#### MATERIAL FOR THE TASK:
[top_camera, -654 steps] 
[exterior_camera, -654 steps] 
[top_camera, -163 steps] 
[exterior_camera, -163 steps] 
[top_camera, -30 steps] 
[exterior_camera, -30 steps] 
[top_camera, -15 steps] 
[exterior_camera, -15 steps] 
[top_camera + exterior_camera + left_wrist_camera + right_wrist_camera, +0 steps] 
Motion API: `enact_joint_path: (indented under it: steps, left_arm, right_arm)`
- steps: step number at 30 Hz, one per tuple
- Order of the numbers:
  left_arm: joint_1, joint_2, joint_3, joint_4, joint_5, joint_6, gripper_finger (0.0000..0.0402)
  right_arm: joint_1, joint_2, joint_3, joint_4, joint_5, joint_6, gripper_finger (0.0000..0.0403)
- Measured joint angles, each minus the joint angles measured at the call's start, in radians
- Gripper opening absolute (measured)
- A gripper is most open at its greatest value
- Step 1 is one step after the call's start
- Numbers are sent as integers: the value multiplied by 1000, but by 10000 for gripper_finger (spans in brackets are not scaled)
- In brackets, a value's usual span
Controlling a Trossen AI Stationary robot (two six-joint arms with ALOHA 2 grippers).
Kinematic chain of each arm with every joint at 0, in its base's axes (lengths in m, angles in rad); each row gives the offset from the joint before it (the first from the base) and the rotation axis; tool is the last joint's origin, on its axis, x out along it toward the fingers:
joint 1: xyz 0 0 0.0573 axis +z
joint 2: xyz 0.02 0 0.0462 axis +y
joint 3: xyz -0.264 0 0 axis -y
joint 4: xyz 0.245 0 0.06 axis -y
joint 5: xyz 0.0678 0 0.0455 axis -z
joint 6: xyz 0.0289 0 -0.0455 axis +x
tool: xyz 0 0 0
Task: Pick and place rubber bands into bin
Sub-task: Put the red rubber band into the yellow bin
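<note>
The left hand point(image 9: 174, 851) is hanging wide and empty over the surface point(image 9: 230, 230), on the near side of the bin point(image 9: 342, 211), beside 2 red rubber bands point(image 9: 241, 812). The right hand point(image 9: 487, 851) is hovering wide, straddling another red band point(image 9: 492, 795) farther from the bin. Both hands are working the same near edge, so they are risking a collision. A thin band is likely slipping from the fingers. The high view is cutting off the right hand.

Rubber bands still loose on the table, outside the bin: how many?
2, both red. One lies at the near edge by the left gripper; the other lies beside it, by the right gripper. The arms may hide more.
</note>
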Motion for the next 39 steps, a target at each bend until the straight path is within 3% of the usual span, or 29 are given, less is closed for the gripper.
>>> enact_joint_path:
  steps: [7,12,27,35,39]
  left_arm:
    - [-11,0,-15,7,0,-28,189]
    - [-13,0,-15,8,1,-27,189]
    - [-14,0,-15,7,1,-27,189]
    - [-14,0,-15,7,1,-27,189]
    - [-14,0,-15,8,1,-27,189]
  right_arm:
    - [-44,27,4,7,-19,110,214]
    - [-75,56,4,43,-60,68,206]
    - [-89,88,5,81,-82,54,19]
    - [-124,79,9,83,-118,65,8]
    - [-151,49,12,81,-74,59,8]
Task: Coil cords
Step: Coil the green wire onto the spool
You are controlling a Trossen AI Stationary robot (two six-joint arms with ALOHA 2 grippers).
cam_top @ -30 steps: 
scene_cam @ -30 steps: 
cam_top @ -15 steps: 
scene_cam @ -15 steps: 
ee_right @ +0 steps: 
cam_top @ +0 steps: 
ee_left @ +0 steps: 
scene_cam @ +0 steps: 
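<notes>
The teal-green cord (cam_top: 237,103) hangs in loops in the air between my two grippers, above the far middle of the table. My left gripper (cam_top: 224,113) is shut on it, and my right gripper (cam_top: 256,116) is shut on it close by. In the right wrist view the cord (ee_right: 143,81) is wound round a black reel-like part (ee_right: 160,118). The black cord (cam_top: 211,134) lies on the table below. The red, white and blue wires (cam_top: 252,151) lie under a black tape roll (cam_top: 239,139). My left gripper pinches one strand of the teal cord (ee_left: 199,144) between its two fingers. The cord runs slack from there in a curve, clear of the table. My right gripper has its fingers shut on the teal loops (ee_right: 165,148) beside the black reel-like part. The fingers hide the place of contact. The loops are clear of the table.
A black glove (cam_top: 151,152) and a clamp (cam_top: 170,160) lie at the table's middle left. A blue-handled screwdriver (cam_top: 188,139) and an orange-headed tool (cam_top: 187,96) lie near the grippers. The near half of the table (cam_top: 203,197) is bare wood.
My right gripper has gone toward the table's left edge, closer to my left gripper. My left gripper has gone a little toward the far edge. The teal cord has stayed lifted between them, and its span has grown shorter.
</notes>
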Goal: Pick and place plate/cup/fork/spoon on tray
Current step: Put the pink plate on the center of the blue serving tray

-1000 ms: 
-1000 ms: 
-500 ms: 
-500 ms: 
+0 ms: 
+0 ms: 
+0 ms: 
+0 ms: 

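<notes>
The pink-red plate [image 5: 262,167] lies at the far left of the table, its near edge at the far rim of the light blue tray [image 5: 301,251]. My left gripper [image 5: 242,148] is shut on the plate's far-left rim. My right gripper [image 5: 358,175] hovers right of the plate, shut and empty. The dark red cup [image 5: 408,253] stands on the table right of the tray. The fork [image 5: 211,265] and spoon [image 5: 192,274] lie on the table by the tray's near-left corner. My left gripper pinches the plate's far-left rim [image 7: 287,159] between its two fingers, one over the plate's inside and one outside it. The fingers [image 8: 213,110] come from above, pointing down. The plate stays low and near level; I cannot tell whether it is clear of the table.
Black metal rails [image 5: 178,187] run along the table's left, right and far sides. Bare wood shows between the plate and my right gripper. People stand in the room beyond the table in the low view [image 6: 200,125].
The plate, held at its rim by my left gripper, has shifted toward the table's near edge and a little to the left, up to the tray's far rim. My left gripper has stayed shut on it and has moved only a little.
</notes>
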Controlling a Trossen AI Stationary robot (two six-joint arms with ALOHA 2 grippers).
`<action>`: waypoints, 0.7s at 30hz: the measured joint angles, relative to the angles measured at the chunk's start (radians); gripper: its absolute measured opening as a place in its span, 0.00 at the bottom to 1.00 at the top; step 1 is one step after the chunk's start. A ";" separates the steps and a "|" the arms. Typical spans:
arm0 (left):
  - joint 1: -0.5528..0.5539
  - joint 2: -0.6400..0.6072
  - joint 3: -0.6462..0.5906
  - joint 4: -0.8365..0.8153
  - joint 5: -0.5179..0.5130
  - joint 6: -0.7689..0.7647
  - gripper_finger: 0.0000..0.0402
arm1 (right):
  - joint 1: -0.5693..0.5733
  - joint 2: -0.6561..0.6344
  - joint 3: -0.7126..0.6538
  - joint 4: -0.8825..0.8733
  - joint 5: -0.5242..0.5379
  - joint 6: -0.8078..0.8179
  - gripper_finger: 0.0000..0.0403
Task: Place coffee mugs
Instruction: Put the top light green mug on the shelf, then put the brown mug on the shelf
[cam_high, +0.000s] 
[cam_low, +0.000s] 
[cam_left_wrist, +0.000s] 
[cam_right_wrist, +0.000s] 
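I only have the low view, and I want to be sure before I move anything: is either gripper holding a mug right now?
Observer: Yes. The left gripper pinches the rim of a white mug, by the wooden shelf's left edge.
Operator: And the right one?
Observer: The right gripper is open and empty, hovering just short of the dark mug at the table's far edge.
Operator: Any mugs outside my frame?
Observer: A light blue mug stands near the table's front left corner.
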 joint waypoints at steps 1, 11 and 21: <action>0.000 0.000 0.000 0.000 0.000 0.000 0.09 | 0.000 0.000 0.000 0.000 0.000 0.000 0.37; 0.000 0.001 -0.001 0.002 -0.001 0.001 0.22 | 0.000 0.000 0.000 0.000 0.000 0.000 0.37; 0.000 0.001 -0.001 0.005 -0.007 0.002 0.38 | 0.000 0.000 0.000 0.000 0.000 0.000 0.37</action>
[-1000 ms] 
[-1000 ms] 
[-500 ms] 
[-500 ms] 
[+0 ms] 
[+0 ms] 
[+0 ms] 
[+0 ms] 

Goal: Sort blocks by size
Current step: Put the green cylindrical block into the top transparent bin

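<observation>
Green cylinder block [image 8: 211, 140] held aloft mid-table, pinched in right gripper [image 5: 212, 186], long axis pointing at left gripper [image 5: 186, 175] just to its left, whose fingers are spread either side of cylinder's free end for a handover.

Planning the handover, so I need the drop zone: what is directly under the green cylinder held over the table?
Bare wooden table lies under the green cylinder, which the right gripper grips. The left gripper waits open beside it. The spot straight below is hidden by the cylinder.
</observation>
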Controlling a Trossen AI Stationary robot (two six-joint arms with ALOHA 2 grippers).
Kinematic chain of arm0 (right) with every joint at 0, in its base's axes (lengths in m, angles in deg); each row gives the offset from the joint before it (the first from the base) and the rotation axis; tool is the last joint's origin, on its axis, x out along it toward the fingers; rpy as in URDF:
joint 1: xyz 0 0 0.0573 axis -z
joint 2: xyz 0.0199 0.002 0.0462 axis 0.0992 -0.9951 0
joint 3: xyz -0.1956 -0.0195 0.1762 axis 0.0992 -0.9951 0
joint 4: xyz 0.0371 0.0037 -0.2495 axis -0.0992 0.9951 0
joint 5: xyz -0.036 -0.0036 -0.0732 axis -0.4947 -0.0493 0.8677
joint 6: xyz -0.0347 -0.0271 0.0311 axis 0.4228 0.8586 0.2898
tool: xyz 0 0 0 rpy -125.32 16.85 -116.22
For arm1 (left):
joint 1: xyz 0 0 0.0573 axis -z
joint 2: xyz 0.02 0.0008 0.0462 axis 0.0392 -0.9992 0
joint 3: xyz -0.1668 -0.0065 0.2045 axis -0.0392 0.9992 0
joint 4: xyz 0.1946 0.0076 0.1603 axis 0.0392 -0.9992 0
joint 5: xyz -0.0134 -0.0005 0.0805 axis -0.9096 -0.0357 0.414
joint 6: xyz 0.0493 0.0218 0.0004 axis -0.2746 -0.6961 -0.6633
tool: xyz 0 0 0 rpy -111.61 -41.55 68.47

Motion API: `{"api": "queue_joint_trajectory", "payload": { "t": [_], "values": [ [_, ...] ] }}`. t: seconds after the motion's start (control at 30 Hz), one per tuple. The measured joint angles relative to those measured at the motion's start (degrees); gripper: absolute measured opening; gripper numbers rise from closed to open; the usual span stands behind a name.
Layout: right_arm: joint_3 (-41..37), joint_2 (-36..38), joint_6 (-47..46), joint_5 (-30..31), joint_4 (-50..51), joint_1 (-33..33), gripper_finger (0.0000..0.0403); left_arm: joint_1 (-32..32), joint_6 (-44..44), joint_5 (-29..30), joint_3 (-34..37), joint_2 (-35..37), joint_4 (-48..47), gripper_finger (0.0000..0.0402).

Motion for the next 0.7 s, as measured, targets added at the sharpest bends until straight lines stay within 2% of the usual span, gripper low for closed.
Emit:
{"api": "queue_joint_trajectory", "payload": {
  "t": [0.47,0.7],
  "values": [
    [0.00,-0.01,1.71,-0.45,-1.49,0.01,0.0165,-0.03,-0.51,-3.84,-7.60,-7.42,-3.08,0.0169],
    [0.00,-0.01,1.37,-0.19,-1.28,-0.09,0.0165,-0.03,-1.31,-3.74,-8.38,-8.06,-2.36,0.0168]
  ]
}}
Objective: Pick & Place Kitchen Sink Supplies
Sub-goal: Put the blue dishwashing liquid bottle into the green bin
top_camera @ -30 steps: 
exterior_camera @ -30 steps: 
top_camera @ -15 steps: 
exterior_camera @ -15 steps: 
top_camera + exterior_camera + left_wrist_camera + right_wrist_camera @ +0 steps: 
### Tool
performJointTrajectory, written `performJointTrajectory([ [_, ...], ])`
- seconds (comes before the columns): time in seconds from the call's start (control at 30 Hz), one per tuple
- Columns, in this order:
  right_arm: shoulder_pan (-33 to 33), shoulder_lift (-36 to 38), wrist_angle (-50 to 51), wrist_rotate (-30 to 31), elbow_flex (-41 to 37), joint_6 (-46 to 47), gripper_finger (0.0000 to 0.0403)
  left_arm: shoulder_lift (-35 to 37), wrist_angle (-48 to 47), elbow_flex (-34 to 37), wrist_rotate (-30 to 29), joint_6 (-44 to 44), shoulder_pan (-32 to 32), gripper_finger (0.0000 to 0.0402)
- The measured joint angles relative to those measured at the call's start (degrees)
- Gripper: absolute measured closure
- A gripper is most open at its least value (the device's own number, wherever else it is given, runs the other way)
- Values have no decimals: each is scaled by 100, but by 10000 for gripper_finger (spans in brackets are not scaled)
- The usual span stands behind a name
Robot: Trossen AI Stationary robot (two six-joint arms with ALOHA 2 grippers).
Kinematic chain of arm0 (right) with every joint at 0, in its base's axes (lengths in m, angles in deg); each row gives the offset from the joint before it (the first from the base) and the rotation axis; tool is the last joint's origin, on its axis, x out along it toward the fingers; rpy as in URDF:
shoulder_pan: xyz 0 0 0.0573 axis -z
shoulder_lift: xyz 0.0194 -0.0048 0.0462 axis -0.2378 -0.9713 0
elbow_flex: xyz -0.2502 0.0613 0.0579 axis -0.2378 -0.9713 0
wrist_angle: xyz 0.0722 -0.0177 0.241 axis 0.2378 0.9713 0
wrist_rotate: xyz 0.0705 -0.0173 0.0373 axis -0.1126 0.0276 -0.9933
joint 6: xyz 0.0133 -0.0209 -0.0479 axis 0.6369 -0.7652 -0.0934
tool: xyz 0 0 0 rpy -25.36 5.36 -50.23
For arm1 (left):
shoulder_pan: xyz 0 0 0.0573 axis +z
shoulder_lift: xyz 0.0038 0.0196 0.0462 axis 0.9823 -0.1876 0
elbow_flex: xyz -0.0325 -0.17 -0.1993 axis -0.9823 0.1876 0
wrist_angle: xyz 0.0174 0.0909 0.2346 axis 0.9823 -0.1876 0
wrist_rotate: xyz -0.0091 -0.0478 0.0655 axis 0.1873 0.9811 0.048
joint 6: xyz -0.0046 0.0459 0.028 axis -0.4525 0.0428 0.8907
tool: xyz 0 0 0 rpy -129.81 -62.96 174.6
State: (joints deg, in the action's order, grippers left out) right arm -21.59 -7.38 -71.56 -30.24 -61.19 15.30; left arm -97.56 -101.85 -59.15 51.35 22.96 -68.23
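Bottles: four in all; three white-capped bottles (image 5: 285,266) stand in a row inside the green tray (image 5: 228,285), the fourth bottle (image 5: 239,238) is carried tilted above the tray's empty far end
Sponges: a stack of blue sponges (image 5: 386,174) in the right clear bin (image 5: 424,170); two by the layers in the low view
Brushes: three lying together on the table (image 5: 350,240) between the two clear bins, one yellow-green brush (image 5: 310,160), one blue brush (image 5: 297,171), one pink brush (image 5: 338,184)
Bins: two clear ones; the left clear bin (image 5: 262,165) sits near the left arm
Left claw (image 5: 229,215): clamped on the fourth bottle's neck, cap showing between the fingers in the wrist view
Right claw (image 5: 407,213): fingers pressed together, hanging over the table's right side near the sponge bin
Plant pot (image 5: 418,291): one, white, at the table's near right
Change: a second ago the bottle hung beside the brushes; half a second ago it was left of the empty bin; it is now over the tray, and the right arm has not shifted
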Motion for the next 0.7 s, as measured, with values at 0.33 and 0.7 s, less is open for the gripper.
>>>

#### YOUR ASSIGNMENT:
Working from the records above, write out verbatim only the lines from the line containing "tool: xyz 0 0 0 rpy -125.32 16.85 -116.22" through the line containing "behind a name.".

#### ANSWER FOR THIS EXERCISE:
tool: xyz 0 0 0 rpy -125.32 16.85 -116.22
For arm1 (left):
joint 1: xyz 0 0 0.0573 axis -z
joint 2: xyz 0.02 0.0008 0.0462 axis 0.0392 -0.9992 0
joint 3: xyz -0.1668 -0.0065 0.2045 axis -0.0392 0.9992 0
joint 4: xyz 0.1946 0.0076 0.1603 axis 0.0392 -0.9992 0
joint 5: xyz -0.0134 -0.0005 0.0805 axis -0.9096 -0.0357 0.414
joint 6: xyz 0.0493 0.0218 0.0004 axis -0.2746 -0.6961 -0.6633
tool: xyz 0 0 0 rpy -111.61 -41.55 68.47

Motion API: `{"api": "queue_joint_trajectory", "payload": { "t": [_], "values": [ [_, ...] ] }}`. t: seconds after the motion's start (control at 30 Hz), one per tuple. The measured joint angles relative to those measured at the motion's start (degrees); gripper: absolute measured opening; gripper numbers rise from closed to open; the usual span stands behind a name.

The exercise is now complete.